A ideia era atravessar o bairro a pé até a Praça da Bandeira e de lá resolver o retorno. Catumbi parece plano quando você olha no mapa. Na prática, tem aquela topografia que guarda uma ladeira atrás de cada esquina, geralmente no momento em que as pernas já começaram a negociar.
Na Rua Major Daemon tem um sobrado com letreiro de farmácia pintado diretamente na alvenaria — aquela caligrafia cursiva em branco com contorno azul escuro que se usava nos anos sessenta, talvez antes. A tinta descascou em partes mas a letra ainda aguentou. O prédio estava fechado, a janela do segundo andar com persiana pela metade. Fiquei mais tempo do que devia olhando para aquilo.

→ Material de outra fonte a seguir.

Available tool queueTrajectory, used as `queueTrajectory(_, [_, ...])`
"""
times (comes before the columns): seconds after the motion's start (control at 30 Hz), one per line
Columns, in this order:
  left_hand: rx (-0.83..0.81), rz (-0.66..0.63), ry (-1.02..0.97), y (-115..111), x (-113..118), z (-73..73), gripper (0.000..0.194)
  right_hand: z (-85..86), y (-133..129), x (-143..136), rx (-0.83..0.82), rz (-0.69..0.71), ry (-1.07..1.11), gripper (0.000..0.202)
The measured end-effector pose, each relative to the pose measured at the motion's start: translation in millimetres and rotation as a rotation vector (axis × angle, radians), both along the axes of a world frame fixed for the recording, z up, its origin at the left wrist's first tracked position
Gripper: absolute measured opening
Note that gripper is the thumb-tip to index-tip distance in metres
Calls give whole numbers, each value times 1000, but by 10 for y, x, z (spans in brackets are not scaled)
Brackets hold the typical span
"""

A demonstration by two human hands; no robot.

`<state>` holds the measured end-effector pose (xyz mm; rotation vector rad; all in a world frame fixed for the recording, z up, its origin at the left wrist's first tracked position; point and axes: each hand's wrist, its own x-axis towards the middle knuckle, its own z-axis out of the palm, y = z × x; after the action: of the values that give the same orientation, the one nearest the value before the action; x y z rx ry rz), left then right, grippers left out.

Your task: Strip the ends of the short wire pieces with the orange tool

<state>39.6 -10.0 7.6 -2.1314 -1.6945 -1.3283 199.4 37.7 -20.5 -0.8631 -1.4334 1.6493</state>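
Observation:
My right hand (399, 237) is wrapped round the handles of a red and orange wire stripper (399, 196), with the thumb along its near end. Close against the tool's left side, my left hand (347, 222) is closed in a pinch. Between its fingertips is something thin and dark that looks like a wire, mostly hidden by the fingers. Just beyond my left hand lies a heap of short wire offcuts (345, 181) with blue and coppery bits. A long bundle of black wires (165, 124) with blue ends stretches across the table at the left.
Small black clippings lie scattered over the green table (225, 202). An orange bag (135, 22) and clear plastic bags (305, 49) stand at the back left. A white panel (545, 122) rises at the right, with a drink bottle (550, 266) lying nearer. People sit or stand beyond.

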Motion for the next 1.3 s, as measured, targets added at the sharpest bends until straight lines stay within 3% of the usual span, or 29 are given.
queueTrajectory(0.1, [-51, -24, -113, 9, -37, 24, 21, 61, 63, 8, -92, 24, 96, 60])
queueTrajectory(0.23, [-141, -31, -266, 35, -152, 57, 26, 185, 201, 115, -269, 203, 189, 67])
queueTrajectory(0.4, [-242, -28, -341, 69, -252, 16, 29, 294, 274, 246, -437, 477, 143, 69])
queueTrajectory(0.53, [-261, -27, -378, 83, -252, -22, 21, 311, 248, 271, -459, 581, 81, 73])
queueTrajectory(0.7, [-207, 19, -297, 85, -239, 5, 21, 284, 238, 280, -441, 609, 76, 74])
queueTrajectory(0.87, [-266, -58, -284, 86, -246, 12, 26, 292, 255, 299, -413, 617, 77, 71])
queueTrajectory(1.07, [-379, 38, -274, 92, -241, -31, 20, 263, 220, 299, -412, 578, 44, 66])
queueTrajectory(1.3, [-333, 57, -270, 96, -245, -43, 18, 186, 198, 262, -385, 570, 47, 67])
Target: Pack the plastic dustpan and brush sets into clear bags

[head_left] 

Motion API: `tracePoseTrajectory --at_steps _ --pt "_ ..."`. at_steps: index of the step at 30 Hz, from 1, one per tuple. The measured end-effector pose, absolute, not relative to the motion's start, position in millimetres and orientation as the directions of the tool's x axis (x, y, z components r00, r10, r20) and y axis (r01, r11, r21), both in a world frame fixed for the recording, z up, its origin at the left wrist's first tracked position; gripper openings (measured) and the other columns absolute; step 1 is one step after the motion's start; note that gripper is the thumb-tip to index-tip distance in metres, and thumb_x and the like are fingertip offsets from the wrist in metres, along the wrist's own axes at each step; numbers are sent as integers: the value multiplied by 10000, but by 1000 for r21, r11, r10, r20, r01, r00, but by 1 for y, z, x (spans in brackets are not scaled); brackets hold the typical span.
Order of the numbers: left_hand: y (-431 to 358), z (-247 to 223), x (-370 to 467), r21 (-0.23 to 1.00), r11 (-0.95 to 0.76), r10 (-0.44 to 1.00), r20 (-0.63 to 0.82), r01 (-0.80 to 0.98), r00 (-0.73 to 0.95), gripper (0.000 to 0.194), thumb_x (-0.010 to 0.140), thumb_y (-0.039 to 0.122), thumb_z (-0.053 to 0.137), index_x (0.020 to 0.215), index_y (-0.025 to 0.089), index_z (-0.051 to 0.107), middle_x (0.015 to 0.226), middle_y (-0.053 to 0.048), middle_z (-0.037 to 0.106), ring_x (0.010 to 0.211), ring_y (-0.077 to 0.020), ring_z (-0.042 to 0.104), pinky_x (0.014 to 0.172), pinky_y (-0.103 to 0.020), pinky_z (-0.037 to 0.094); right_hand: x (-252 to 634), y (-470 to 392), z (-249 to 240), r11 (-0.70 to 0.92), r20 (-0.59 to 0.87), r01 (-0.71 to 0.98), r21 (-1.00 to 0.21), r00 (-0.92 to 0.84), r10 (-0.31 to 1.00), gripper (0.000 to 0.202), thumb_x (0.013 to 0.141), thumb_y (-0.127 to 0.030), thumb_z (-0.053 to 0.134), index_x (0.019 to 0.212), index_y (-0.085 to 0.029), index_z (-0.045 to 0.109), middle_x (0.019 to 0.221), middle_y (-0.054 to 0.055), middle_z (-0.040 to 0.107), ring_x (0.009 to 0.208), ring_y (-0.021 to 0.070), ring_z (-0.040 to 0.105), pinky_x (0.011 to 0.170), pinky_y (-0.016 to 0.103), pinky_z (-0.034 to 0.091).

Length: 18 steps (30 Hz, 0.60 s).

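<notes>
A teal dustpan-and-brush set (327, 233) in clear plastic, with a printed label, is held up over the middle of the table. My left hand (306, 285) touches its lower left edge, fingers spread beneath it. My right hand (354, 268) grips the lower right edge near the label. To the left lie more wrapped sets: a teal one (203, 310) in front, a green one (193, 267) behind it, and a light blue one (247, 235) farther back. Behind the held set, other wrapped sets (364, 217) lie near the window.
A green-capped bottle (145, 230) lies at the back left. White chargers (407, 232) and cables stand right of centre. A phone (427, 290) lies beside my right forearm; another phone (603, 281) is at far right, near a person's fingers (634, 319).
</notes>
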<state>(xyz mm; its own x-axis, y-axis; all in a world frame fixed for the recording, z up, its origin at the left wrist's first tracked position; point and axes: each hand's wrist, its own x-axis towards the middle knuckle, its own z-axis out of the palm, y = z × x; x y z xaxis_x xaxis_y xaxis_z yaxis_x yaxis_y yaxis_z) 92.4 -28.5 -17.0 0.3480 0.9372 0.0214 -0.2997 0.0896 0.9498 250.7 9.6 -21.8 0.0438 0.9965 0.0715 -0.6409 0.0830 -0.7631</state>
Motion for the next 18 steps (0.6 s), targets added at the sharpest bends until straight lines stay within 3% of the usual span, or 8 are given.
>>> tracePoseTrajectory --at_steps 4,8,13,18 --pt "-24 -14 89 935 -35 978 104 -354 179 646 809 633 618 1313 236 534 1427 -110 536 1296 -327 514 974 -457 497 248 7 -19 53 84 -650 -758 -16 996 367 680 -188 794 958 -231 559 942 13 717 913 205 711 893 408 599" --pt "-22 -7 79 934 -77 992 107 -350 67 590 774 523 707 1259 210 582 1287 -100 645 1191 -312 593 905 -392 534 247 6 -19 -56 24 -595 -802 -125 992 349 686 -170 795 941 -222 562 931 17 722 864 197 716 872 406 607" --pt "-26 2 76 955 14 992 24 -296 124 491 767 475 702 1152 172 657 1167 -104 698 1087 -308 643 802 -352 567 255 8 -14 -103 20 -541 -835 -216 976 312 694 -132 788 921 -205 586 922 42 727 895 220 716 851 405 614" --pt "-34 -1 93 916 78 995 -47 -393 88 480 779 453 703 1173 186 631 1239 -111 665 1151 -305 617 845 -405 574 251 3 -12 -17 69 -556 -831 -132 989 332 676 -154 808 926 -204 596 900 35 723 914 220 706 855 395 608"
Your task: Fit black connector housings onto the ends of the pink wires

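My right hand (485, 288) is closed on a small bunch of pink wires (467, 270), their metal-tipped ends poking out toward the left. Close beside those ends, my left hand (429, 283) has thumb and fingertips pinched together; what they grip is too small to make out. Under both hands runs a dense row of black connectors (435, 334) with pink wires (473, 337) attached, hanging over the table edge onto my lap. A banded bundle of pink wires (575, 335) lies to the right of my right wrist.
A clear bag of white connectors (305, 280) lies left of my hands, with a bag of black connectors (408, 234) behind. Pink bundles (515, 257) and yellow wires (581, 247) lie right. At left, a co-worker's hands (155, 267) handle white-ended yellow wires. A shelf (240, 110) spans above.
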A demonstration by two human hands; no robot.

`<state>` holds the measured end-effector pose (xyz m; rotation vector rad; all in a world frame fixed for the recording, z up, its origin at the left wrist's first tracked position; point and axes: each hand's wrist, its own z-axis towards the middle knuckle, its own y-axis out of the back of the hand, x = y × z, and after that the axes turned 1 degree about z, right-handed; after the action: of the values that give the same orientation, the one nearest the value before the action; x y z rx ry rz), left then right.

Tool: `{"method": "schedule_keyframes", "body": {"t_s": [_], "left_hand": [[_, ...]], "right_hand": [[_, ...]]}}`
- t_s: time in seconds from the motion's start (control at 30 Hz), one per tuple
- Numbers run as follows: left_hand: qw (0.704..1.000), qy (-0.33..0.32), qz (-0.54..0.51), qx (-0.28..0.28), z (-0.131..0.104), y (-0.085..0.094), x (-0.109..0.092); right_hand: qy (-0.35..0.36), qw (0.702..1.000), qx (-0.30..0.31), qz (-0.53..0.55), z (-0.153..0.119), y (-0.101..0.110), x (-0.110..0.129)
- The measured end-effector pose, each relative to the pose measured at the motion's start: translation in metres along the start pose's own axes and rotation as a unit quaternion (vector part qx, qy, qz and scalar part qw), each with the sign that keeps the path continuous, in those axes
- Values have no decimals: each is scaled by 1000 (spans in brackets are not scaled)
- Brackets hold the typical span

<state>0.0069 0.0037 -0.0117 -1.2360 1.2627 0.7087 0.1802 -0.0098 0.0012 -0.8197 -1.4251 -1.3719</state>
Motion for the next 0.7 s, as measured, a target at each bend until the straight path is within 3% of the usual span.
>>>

Comi pão de queijo em pé no balcão de uma padaria de esquina, com café numa xícara pequena que não esquentou a mão mas chegou quente o suficiente. Paguei com moedas que estavam no fundo do bolso desde não sei quando. A atendente foi eficiente e discreta, o que é exatamente tudo o que se pode pedir de uma padaria às onze da manhã de domingo.
Errei a travessa que eu queria duas vezes. Na terceira tentativa acertei o nome mas a rua descia de volta para onde eu já tinha passado. Voltei ao cruzamento, subi de novo, resmungando sem convicção. As pernas formalizaram a reclamação.
Cheguei à Praça da Bandeira com sol ainda razoável e a sensação de ter andado mais do que os seis quilômetros que o telefone marcou. No ônibus de volta, abri o caderno e escrevi: letreiro azul e branco, Rua Major Daemon, ainda de pé. Parece importante registrar essas coisas antes que alguém resolva cobrir com tinta nova.